The big announcement here was the Brillo project, which takes Android and strips it down to a barebones version for use in Internet of Things devices (and for today at least home devices specifically), together with the Weave communication protocol, which will be baked into Android at the Google Play Services layer and therefore make compatible devices instantly discoverable from Android devices. This is exactly what I was getting at in my preview piece on this topic – a version of Android that’s optimized for these devices, which have no need for the full version of Android but have other specific needs Android in its current form doesn’t meet well. There’s a lot of work still to be done here – though Brillo will launch in Q3 (and Weave in Q4) I sensed many decisions about Brillo still haven’t been made (not least the final name for the OS itself). More broadly, I was disappointed that we didn’t hear more about operating systems for the car, another area I highlighted in my preview piece, and one in which Google has been reported to be making some interesting progress. I wonder if we’ll see more on this in the months building up to the Android M public release.
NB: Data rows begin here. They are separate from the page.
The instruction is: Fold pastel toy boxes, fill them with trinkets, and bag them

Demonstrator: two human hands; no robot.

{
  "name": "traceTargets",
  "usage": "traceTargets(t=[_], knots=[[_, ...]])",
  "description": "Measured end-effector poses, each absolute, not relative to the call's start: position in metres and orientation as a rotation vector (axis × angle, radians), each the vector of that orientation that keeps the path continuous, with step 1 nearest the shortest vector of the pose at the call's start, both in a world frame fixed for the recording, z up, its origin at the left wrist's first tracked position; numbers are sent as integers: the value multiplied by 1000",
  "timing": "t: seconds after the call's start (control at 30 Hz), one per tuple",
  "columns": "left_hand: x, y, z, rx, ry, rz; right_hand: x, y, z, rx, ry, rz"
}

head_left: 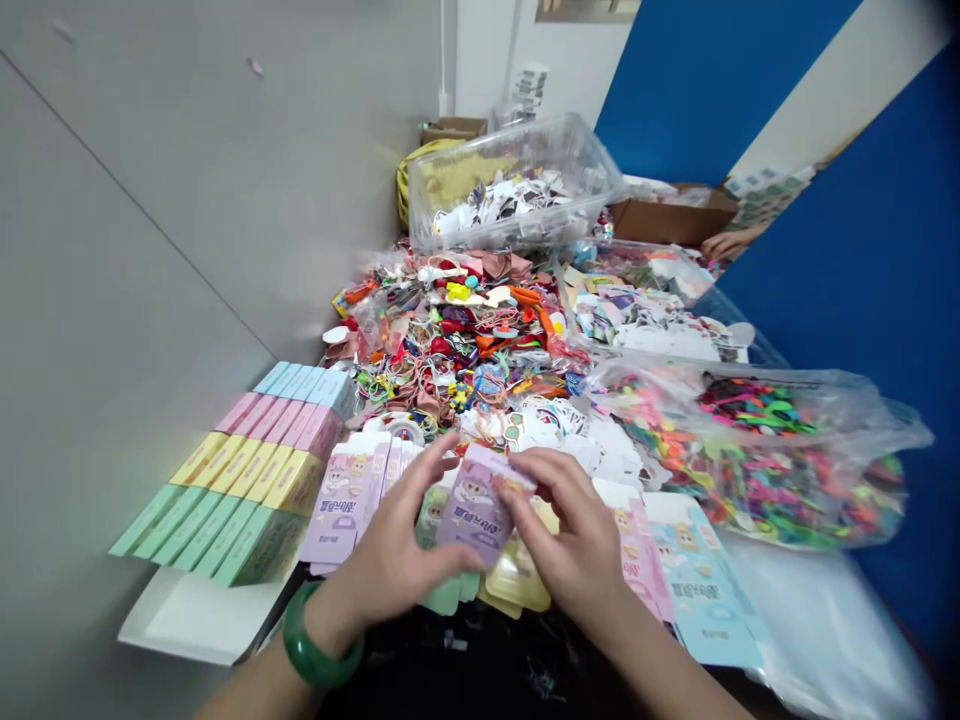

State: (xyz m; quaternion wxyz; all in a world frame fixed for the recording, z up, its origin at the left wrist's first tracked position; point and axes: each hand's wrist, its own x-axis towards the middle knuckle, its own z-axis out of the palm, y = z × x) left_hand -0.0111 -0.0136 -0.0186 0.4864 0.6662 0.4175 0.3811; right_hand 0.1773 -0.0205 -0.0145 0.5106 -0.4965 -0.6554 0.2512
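A small purple printed box (472,510) is held up in front of me. My right hand (574,535) is closed on its upper right side, thumb and fingers at the top end. Around the box's left side, my left hand (401,540) is open with fingers apart; its thumb overlaps the lower edge, and I cannot tell if it presses there. Below lie flat green cartons (442,595) and yellow cartons (521,575), partly hidden by the hands. Flat purple cartons (337,500) lie at the left, with pink cartons (637,550) and blue cartons (705,580) at the right.
Filled boxes (247,460) stand in coloured rows against the grey wall, by a white open carton (199,610). Small trinkets (465,340) are heaped behind. A clear bin (517,190) of paper cutouts and plastic bags (795,450) stand beyond. Another person's hand (731,243) shows far right.
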Motion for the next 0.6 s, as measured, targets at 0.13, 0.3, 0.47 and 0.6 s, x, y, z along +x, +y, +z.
traceTargets(t=[0.13,0.3,0.47,0.6], knots=[[4,-27,-14,1888,1314,907,170,-29,-9,-1113,-1711,525],[15,-34,-21,1973,1471,962,164,-32,0,-1128,-1667,641],[16,-36,-25,2077,1608,1029,163,-31,9,-1143,-1630,810],[10,-34,-24,2279,1436,1008,167,-24,22,-1209,-1863,1026]])
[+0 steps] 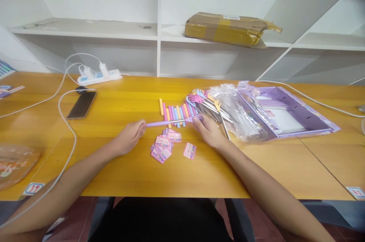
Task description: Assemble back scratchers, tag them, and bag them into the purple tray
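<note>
a lilac back scratcher with a plastic handle, a silvery metal shaft and a hand-shaped head was held roughly level across the near edge of a row of slim pink, blue and yellow-orange sticks; whether it touched that row could not be told. the person's left hand, left of the row and nearer the body, had its fingers curled around the handle's end. the right hand, at the row's near right corner, had thumb and fingers pinching the lilac head, the fingertips partly hidden.

on the near side of the row lay a loose pile of small pink printed cards, and right of that pile a single pink card. just right of the row was a heap of metal rods with colourful hand-shaped heads. farther right came crumpled clear plastic bags, then an open purple box. well left of the row lay a dark phone; beyond it sat a white power strip. all these rested on a yellow-brown wooden table.
</note>
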Tool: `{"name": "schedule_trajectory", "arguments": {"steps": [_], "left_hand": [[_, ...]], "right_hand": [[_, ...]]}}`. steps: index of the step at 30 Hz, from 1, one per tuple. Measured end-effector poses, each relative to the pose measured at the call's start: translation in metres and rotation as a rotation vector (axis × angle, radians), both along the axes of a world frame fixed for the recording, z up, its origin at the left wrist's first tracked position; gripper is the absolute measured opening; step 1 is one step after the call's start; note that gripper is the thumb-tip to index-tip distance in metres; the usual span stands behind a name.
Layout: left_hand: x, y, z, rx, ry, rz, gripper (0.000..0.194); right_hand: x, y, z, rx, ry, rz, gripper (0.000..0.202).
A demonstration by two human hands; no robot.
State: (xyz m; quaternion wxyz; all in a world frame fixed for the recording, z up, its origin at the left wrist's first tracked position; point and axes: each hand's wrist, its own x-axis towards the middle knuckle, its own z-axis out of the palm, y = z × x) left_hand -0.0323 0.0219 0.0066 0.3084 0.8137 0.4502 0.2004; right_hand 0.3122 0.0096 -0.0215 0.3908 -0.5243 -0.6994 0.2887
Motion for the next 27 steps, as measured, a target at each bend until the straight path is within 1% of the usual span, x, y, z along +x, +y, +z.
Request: {"name": "schedule_trajectory", "arguments": {"steps": [4, 10, 14, 16, 19, 22, 24, 27], "left_hand": [[0.002, -0.001, 0.001, 0.03, 0.026, 0.009, 0.036], [0.002, 0.0, -0.002, 0.048, 0.088, 0.009, 0.034], [0.004, -0.001, -0.006, 0.024, 0.076, -0.006, 0.036], [0.002, 0.001, -0.005, 0.033, 0.042, -0.002, 0.036], [-0.004, 0.008, 0.003, 0.066, 0.019, -0.011, 0.038], [-0.011, 0.014, 0.016, 0.096, 0.12, -0.028, 0.038], [-0.011, 0.015, 0.025, 0.151, 0.246, -0.041, 0.034], [-0.004, 0.006, 0.035, 0.325, 0.444, -0.109, 0.031]], "right_hand": [[-0.002, -0.001, -0.001, -0.014, -0.033, 0.012, 0.043], [-0.003, -0.001, -0.005, 0.027, -0.055, 0.02, 0.041], [-0.004, -0.005, 0.0, 0.055, -0.08, -0.007, 0.039], [-0.004, -0.006, 0.004, 0.069, -0.101, -0.009, 0.038], [-0.004, -0.005, 0.017, 0.101, -0.136, -0.008, 0.038], [-0.005, -0.001, 0.037, 0.175, -0.178, 0.018, 0.037], [-0.005, -0.001, 0.053, 0.239, -0.224, 0.092, 0.036], [-0.008, -0.007, 0.073, 0.327, -0.346, 0.248, 0.031]]}}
Demonstrate a clear value proposition in TV

This was the other big area where I was expecting much more from Google’s keynote at I/O than we got – it got barely a mention in the keynote, and the expected announcements were made either not at all or in press releases. Nvidia announced its Shield device built on Android TV, and bought up almost every outdoor advertising spot within a few blocks of the Moscone Center to advertise it, but there was nothing in the keynote to demonstrate meaningful progress in this area. The only other concession to this challenge was the announcement that HBO Now would be coming to Android and Chromecast shortly. Speaking of which, Chromecast has now sold 17 million units, putting it in the same ballpark with Apple TV and Roku. There continues to be an odd disconnect between Chromecast and Android TV in Google’s TV strategy which I hope it can resolve in time. Chromecast certainly seems to be the more successful model so far, though the total number of casts (1.5 billion) relative to the number of Chromecasts sold (17 million) implies relatively low usage of those devices.

Continue to unify Android and Chrome OS

There was even less on this theme at I/O 2015 than there was last year, where Google at least talked about Android apps running on Chrome OS. Chrome OS was barely mentioned at all in the keynote, and there was no news about it at all. This continues to be an area where Google has to do a much better job telling its story and bringing the disparate threads together.

Differentiate against Amazon and Microsoft in the cloud

The whole enterprise space, and cloud in particular, got incredibly short shrift in the keynote too, after a lengthy session in last year’s keynote. There was nothing here to indicate that Google was going to make meaningful progress in this department in the coming year beyond its existing strategies.

Beyond the keynote, and beyond Android

Even though the pace of the keynote and the volume of individual announcements was somewhat overwhelming, as always, the substance of what was announced really wasn’t. The Android M release looks like a very modest, incremental, improvement on Lollipop. This was a little disappointing, but partly reflects the fact that Google is slowly extracting functionality from the operating system and putting it in more easily upgradable layers like Google Play Services instead. The new Photos app is a great example of this. This does mean, however, that the news around new Android version releases is going to become less interesting over time, while the announcements separate from Android will become more interesting in many ways. But this year’s I/O also looks like introducing much more news outside the keynote – I’m writing this on day two of the event, and several announcements around wearables, Google Loon, and other projects have been made separately. As an attendee, I’m grateful that the keynote was trimmed down to just two hours, but it does make it harder to follow all the news that’s coming out of I/O as Google starts to fragment the more notable announcements across sessions.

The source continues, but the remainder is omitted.